Residents spend cultural time & $ outside city

Cultural action Plan report to committee March 27

Encouraging residents to spend their cultural time and money in Burlington, and hiring a full-time staff resource devoted to culture are just some of the preliminary recommendations in the Cultural Action Plan for Burlington, prepared by CoBALT Connects.

A summary of their research over the past year, and some draft recommendations, are included in a report being considered by city council’s Community Services Committee March 27. Following discussion at committee, there will be additional public input and preparation of a final set of recommendations later this year.

Spending outside city

CoBALT’s research found that residents spent about $591 per capita per year ($103.8M annually) on cultural activities, which is $54 below the national average in 2006. Residents spent most of that money, and cultural time, outside Burlington. Only 32% of their cultural money and 37% of the cultural time is spent by Burlington residents in Burlington, preferring Hamilton and Toronto instead.

The opportunity for the community is to recapture some of this spending locally.

Residents like free activities at home

The top rated places for cultural activity in the city, as identified by residents, are (in order of priority): parks & open spaces, the waterfront, library system, community centres, boards (Performing Arts Centre, Burlington Arts Centre, Museums), and festivals.

The data suggests residents engage in “free or affordable activities at home, and more expensive ones elsewhere,” says CoBALT’s report. “This not only presents a problem for the local providers as they struggle to develop earned revenue streams, but also for the municipality as the go-to source for subsidizing activities focused on residents.”

Waterfront, downtown top cultural spots

The waterfront is a top draw

The waterfront is a top draw

Collectively the waterfront was the highest prioritized space by residents from across the community. In addition, the downtown was recognized widely as the central hub of traditionally defined culture in Burlington. Some of the challenges to developing the downtown as a cultural hub include availability of affordable space for cultural engagement (i.e. store fronts, galleries), perceived lack of affordable parking, and the lack of connective elements to identify a cultural district (wayfinding, public art).

Many residents also felt that Village Square presented an incredible opportunity for cultural development if the property owners were amenable to the idea.

Healthy Creative Class

Burlington has a healthy presence of the “creative class” in terms of cultural organizations and people employed in creative industries, according to the CoBALT findings. About 3% of the population is engaged in cultural employment which is about the same as the national and provincial averages.

Burlington has 430 companies in the creative industry, including Marketing & Communications (76), Video & Audio Production (54), Graphic Design (50), Publishing (37), and Photography (33).

In addition, there are 33 Community Cultural Organizations, most focused on performing arts (theatre, dance, music) and historical activities.

The city is involved in delivering culture through direct delivery of programs at the Music Centre, Teen Tour Band, and Student Theatre; through partnerships with Drury Lane Theatre and Theatre Burlington; and through funding the Burlington Art Centre, Museums of Burlington, and the Performing Arts Centre.

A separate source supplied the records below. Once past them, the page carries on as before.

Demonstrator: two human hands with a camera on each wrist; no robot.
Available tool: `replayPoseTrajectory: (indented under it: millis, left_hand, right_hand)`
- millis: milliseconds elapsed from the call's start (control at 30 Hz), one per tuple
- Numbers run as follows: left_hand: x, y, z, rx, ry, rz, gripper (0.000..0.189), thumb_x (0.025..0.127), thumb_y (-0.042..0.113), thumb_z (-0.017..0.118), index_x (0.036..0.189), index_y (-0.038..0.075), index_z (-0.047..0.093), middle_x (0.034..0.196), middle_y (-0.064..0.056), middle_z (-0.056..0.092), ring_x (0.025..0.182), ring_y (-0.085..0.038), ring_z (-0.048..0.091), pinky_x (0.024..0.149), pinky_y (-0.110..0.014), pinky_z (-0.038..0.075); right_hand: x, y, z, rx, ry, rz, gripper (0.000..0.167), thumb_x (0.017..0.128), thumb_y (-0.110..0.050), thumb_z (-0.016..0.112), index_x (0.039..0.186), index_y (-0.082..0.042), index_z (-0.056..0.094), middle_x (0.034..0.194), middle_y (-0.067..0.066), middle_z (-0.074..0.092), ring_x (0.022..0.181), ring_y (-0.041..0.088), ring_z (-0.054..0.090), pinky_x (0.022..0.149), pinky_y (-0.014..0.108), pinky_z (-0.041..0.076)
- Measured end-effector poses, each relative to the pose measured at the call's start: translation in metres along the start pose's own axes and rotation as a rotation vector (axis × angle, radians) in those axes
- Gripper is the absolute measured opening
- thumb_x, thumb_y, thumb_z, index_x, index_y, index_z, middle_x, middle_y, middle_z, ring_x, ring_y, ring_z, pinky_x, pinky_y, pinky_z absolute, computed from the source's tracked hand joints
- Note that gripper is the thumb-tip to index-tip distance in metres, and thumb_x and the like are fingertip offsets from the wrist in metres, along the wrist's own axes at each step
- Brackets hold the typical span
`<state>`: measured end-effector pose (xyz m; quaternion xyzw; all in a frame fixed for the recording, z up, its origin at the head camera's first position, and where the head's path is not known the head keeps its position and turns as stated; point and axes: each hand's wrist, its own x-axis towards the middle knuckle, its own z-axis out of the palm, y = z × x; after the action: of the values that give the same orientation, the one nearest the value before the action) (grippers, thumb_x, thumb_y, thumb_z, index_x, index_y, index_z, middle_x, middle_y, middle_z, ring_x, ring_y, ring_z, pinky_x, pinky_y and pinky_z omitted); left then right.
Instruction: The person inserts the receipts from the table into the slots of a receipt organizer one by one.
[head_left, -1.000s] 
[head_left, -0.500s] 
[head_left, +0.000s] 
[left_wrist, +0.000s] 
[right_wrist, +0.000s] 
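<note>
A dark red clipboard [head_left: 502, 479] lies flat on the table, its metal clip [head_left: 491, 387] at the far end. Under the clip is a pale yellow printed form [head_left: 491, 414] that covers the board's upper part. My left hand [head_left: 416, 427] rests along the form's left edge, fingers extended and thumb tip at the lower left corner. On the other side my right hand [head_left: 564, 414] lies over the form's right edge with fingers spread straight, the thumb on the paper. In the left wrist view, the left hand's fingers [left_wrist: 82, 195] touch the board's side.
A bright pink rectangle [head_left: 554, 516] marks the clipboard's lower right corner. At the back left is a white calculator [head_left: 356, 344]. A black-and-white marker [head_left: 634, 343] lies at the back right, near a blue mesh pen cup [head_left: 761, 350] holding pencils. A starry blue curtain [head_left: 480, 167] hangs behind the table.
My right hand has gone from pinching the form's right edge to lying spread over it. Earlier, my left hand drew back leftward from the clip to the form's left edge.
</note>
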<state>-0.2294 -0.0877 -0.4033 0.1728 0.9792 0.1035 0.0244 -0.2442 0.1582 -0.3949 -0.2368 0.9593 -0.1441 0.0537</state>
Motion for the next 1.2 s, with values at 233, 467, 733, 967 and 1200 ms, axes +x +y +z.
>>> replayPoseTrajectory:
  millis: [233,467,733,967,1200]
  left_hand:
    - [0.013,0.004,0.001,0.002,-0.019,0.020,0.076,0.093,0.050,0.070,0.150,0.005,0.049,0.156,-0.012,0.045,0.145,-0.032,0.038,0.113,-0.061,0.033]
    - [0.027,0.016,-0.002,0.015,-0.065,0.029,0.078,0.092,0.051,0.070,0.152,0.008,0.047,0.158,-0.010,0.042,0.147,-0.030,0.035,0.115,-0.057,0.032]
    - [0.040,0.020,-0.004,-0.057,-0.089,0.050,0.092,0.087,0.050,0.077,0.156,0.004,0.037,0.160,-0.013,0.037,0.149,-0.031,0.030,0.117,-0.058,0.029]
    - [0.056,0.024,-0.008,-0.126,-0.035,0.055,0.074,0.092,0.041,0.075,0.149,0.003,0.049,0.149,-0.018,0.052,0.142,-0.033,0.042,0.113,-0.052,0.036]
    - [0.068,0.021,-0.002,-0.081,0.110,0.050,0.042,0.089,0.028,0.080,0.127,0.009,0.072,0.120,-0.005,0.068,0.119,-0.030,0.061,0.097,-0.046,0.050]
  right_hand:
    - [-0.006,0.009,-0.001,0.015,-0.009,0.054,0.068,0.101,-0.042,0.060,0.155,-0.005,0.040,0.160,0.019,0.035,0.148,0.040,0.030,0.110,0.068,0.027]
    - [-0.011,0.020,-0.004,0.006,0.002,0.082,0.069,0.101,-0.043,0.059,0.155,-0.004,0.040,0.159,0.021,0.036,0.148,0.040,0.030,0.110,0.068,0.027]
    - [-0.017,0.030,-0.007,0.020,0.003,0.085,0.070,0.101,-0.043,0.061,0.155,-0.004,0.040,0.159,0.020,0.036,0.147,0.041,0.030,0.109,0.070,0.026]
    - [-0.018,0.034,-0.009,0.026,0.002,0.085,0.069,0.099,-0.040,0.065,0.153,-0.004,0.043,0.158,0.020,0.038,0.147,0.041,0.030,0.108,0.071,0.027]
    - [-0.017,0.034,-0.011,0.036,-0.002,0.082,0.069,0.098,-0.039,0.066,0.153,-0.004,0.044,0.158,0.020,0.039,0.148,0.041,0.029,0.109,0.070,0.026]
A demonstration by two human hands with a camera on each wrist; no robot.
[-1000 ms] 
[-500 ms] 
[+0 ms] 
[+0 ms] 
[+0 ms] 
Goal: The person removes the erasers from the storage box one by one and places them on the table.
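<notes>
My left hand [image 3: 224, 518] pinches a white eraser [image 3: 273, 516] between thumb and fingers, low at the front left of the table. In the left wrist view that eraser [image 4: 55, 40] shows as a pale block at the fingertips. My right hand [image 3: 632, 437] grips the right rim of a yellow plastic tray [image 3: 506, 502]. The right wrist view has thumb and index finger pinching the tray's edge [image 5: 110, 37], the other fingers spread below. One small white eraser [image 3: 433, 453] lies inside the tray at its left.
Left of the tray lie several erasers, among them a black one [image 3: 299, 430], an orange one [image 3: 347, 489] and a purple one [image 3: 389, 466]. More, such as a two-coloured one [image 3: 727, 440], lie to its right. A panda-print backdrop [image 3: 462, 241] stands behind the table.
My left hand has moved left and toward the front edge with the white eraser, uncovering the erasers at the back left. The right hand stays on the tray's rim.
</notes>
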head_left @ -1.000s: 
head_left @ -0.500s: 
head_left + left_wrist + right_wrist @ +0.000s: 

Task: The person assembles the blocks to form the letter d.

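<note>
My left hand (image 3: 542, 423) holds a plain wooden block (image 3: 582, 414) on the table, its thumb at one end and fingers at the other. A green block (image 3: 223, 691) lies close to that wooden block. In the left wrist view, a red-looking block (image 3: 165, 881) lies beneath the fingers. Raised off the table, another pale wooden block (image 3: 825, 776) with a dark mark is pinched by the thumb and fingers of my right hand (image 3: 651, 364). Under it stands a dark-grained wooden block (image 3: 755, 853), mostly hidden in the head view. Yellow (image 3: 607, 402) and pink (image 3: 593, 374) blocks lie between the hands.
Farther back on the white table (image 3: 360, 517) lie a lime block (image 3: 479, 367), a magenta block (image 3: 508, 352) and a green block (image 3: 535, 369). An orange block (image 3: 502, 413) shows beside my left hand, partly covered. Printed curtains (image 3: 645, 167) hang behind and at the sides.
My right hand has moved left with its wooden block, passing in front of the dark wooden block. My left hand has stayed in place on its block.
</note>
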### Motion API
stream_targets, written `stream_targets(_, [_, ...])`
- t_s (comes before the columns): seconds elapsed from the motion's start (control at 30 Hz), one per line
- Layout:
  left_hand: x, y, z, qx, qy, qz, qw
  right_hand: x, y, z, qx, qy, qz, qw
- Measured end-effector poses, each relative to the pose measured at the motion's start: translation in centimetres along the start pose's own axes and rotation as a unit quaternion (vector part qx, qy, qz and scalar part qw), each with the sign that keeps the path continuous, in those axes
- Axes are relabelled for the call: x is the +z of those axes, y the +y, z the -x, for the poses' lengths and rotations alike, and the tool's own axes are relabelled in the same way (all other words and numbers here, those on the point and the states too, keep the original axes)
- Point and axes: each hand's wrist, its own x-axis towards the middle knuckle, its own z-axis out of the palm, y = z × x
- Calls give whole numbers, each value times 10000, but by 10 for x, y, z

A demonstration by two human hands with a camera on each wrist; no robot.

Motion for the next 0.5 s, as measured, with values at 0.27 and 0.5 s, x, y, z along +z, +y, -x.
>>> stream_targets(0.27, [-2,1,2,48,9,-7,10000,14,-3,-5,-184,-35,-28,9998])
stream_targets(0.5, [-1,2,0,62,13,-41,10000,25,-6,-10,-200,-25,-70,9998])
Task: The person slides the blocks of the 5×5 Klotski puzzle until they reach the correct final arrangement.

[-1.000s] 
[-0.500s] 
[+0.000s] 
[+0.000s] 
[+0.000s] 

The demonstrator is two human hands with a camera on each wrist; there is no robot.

The City’s only direct grants go to the Sound of Music and small requests to community delivered festival in partnership.

All told, these groups offer 89,000+ hours of cultural programming offered to all ages, $3.42M in earned revenue from ticket sales and paid experiences, and $729,000 in fundraising and in-kind support.

The city spends $3.5M, or about $20/person on culture, counting operating and capital funds for various organizations, as well as contributions to festivals, events and community programming.

Residents favour city $ for festivals, parks, community centres

In order of priority residents support municipal contributions to art via festivals and events (81%), parks (78%), community centres & programming (72%), libraries (69%); cultural facilities (67%), public art (58%), funding local non-profit groups (58%), and providing programs and services to foster cultural diversity (58%).

Some preliminary actions for City Hall to improve cultural activity in the city include:

• Designate at least one full-time Cultural Planner position within Parks & Recreation

• Determine a long-term approach to cultural management with either internal (city) or external leadership

• Invest $1 per capita in cultural leadership in 2014, growing to $2 per capita by 2017

• Develop a structure for small community grants for emerging culture to access signature facilities

• Create a Community Cultural Roundtable to prepare an implementation plan for the recommendations

• Publish an annual (or twice annual) Cultural Guide, similar to the Recreation Guide but strictly cultural offerings

• Create a Community Culture Fund via the Burlington Community Foundation to act as a central donations point for city-wide cultural activities

• Develop a community-wide governance training program and professional development fund for Boards of core organizations.

My Take: I believe municipal spending on culture should foster local cultural groups and activities, in the same way that our parks and recreation investments support local sports and leisure programming for local residents. I’m open to creating an arm’s length body to provide grants or other supports to local artists. A cultural roundtable and cultural guide are good ideas. I’m not sold on the internal staff position – we’ve got to determine first whether management of culture is internal (city lead) or external (community lead). I’d prefer the latter model, with participation and partnership from the city.